◆ Provided material ◆
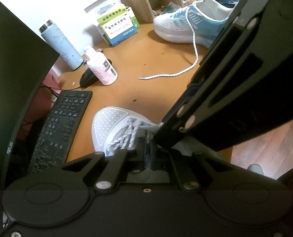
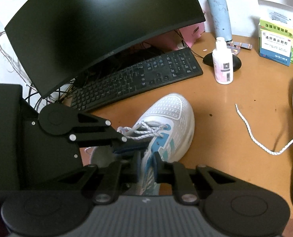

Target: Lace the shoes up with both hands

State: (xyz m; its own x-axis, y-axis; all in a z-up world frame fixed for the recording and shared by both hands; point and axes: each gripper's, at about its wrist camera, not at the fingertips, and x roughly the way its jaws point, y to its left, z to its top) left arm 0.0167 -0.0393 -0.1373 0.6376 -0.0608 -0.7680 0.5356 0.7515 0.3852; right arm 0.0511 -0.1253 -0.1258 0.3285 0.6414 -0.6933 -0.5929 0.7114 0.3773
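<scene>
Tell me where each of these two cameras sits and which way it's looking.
Left wrist: on the left gripper, facing down over the near shoe toward the far shoe; the right gripper crosses from the right.
Right wrist: on the right gripper, facing down across the near shoe toward the monitor; the left gripper enters from the left.
Shared: near shoe, keyboard, white bottle, loose lace.

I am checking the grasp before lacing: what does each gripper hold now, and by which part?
Right gripper: fingers astride the near sneaker's blue-and-white eyelet edge, apparently gripping it. Left gripper: shut beside the laces; whether it pinches one cannot be told.
</scene>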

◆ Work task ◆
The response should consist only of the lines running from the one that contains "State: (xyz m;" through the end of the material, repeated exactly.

◆ Solved problem ◆
State: (xyz m; its own x-axis, y-axis; all in a z-up world frame fixed for the recording and shared by both hands; point and axes: each gripper's, at about its wrist camera, not at the fingertips, and x roughly the way its jaws point, y to its left, z to its top) left arm 0.0167 -0.0393 -0.1373 0.6376 -0.0608 -0.7680 0.5356 0.7515 0.3852; right arm 0.0511 -0.1253 -0.1258 0.3285 0.6414 -0.6933 -0.5929 0.7114 0.3773
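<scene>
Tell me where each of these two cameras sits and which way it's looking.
Left wrist: on the left gripper, facing down over the near shoe toward the far shoe; the right gripper crosses from the right.
Right wrist: on the right gripper, facing down across the near shoe toward the monitor; the left gripper enters from the left.
Shared: near shoe, keyboard, white bottle, loose lace.

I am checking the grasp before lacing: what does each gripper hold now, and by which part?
Right gripper: fingers astride the near sneaker's blue-and-white eyelet edge, apparently gripping it. Left gripper: shut beside the laces; whether it pinches one cannot be told.
</scene>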

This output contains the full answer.